Time to Base Addictions Strategies on Evidence Not Dogma

When robots die: The existential challenges of human-robot interaction

Adriana Tapus has studied human-robot interaction (HRI) long enough to expect the unexpected.
"When you work with people, you have many, many surprises. You cannot know exactly what the human will do next and many things come up that you didn't expect," says Tapus, associate professor ENSTA-ParisTech, who builds assistive robotics architectures and investigates HRI in therapeutic environments.
Tapus tells of a patient recovering from a stroke who tried to cheat a therapeutic bot during a musical game designed to improve the rehabilitation process. There was no personal gain involved, says Tapus: beyond the satisfaction of outwitting the bot, that is.
"These are things that we couldn't imagine when we designed the system [...] Humans are unpredictable," says Tapus.
For example, young children interacting with the humanoid NAO bot -- a central figure in Tapus' current research -- often instinctively kiss the bot's head, says Tapus. And, if NAO's eyes turn red, the children ask researchers why the bot is upset.
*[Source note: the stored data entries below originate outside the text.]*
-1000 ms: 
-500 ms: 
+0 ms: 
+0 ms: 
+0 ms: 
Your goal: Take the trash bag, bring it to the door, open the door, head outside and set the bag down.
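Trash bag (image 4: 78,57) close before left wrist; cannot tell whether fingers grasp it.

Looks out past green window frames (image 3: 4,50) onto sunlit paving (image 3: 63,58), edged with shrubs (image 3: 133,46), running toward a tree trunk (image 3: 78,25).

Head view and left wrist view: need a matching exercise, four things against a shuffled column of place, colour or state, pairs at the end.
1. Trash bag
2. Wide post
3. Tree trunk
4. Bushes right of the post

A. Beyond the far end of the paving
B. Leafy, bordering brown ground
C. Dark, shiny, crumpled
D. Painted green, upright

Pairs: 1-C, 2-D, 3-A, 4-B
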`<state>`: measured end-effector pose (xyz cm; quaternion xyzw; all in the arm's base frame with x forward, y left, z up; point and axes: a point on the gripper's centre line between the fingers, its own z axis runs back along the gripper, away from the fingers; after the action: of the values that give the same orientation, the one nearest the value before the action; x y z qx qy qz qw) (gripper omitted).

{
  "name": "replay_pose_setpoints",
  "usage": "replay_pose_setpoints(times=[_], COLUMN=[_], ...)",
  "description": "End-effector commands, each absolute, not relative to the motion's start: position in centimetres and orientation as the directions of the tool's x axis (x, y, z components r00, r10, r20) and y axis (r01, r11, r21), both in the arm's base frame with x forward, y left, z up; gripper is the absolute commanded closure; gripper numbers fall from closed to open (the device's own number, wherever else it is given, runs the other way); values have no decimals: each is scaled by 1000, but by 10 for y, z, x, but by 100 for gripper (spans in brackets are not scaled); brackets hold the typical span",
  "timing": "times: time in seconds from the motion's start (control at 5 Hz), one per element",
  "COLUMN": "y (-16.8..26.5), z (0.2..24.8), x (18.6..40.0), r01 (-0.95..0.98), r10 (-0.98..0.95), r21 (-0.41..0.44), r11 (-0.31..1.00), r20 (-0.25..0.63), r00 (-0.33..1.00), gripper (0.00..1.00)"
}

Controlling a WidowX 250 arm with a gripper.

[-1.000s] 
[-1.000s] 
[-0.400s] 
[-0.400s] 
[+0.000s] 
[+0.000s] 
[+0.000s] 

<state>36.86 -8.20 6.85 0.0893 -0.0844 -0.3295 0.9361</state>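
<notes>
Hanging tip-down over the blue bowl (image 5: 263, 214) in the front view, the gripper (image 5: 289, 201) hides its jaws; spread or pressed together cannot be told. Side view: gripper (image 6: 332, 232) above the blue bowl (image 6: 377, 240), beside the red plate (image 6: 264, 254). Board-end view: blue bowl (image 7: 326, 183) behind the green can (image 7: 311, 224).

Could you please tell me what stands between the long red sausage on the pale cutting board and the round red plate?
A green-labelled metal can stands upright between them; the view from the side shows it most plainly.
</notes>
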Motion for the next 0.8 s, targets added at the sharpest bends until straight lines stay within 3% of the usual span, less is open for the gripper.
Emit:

But one elderly woman's relationship with Bandit (a humanoid bot developed by the University of South California's Interaction Lab) provides the most tantalising glimpse into the kind of small, human drama that could be played out hundreds of thousands of times in the future, if robots become more commonplace in our daily lives.
As part of a long-term study of the ways people and bots interact in therapeutic settings, Tapus had Bandit play a musical game with people suffering from dementia. The "Song Discovery" game (loosely based on the television game show "Name That Tune") was specially designed to help dementia patients maintain their attention levels...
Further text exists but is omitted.